WORK ITEM:
Return each line of the listing exactly, though without its images.
GIVEN INFORMATION START
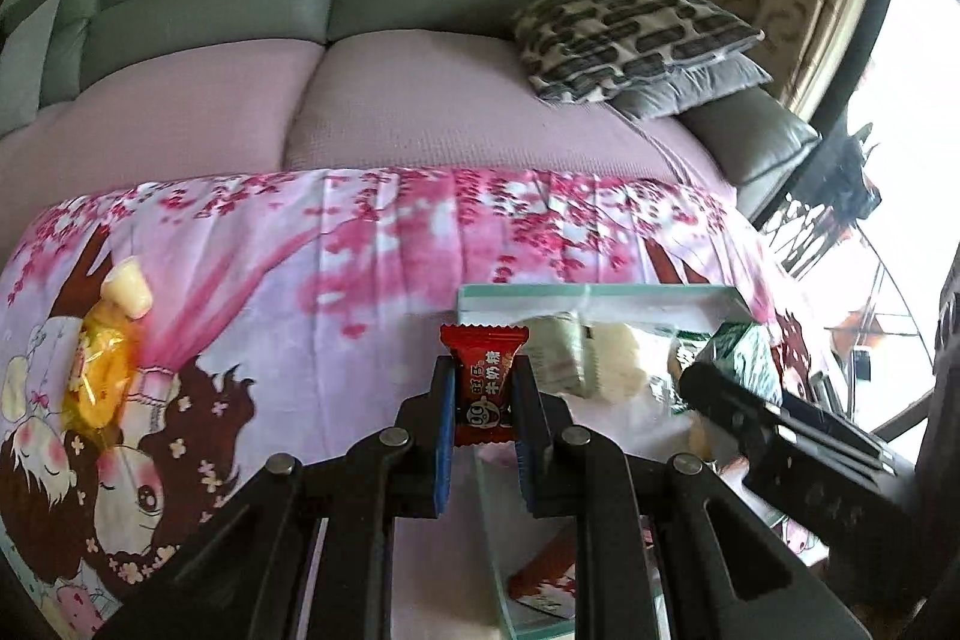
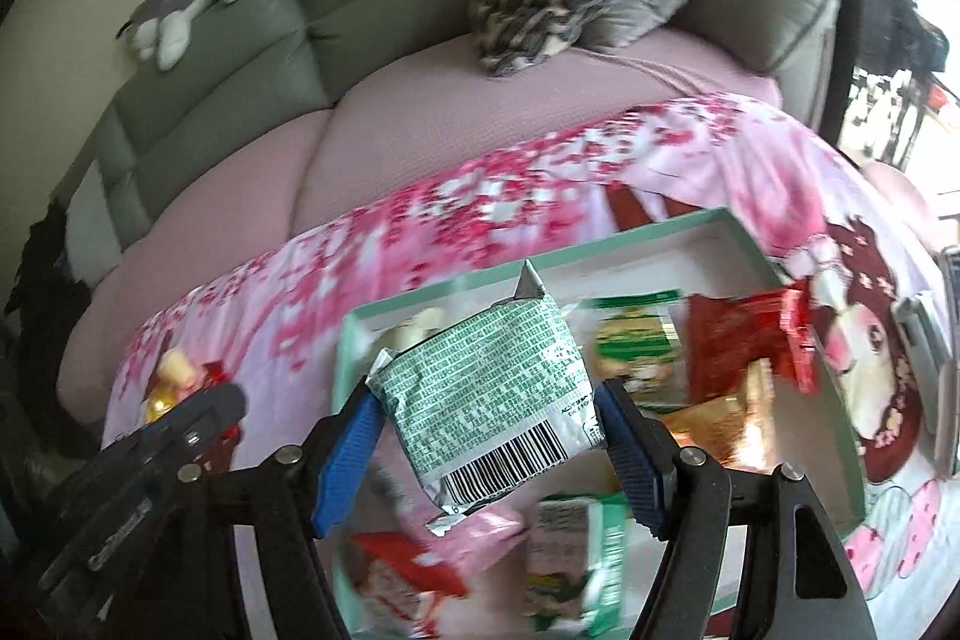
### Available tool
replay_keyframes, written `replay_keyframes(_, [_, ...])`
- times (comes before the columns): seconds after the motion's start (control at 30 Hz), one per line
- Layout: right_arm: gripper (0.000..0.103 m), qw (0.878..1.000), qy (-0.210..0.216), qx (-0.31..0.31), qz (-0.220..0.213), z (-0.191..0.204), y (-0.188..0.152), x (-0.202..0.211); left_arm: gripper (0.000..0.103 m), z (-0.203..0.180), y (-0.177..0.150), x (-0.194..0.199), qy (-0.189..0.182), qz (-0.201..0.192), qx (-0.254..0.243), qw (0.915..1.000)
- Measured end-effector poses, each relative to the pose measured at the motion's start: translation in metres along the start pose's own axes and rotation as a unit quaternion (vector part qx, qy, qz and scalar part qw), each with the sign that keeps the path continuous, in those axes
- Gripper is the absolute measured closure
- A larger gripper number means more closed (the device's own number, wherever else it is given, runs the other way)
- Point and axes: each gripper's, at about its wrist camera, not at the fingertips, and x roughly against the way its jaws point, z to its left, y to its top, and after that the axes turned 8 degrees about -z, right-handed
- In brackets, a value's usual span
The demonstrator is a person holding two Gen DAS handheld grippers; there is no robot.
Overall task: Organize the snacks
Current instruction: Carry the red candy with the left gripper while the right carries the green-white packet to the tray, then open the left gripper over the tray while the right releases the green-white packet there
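Two items in my grip: left tool (image 1: 480,400) clamps red candy (image 1: 483,383), right tool (image 2: 489,424) clamps green packet (image 2: 492,394); I lower each inside the tray (image 2: 798,274) rim before releasing.

Both tongs, left tongs (image 1: 483,388) & right tongs (image 2: 489,436), look alike: black plastic linkage arms w/ long cut-out slots, round silver pivot pins at the joints, and ribbed blue pads (image 2: 351,436) lining the inner faces of the fingers.
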Motion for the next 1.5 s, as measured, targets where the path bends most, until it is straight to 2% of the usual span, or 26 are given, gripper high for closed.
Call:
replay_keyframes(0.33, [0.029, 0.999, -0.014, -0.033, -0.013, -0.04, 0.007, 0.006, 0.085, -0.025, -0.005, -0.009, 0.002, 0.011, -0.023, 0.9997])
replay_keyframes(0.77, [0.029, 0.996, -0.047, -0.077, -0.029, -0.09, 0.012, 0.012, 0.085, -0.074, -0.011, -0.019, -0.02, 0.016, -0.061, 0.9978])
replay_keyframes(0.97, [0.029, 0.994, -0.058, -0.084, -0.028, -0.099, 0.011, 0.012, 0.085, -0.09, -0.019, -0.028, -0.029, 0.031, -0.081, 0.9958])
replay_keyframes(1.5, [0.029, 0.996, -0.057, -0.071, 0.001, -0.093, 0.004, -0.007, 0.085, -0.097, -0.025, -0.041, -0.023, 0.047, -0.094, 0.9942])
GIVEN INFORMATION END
ANSWER FOR THE TASK:
### Available tool
replay_keyframes, written `replay_keyframes(_, [_, ...])`
- times (comes before the columns): seconds after the motion's start (control at 30 Hz), one per line
- Layout: right_arm: gripper (0.000..0.103 m), qw (0.878..1.000), qy (-0.210..0.216), qx (-0.31..0.31), qz (-0.220..0.213), z (-0.191..0.204), y (-0.188..0.152), x (-0.202..0.211); left_arm: gripper (0.000..0.103 m), z (-0.203..0.180), y (-0.177..0.150), x (-0.194..0.199), qy (-0.189..0.182), qz (-0.201..0.192), qx (-0.254..0.243), qw (0.915..1.000)
- Measured end-effector poses, each relative to the pose measured at the motion's start: translation in metres along the start pose's own axes and rotation as a unit quaternion (vector part qx, qy, qz and scalar part qw), each with the sign that keeps the path continuous, in those axes
- Gripper is the absolute measured closure
- A larger gripper number means more closed (the device's own number, wherever else it is given, runs the other way)
- Point and axes: each gripper's, at about its wrist camera, not at the fingertips, and x roughly against the way its jaws point, z to its left, y to its top, and after that the axes turned 8 degrees about -z, right-handed
- In brackets, a value's usual span
The demonstrator is a person holding two Gen DAS handheld grippers; there is no robot.
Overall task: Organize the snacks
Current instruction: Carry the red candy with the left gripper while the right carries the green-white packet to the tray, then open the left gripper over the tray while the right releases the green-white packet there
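Two items in my grip: left tool (image 1: 480,400) clamps red candy (image 1: 483,383), right tool (image 2: 489,424) clamps green packet (image 2: 492,394); I lower each inside the tray (image 2: 798,274) rim before releasing.

Both tongs, left tongs (image 1: 483,388) & right tongs (image 2: 489,436), look alike: black plastic linkage arms w/ long cut-out slots, round silver pivot pins at the joints, and ribbed blue pads (image 2: 351,436) lining the inner faces of the fingers.
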Motion for the next 1.5 s, as measured, targets where the path bends most, until it is straight to 2% of the usual span, or 26 are given, gripper high for closed.
Call:
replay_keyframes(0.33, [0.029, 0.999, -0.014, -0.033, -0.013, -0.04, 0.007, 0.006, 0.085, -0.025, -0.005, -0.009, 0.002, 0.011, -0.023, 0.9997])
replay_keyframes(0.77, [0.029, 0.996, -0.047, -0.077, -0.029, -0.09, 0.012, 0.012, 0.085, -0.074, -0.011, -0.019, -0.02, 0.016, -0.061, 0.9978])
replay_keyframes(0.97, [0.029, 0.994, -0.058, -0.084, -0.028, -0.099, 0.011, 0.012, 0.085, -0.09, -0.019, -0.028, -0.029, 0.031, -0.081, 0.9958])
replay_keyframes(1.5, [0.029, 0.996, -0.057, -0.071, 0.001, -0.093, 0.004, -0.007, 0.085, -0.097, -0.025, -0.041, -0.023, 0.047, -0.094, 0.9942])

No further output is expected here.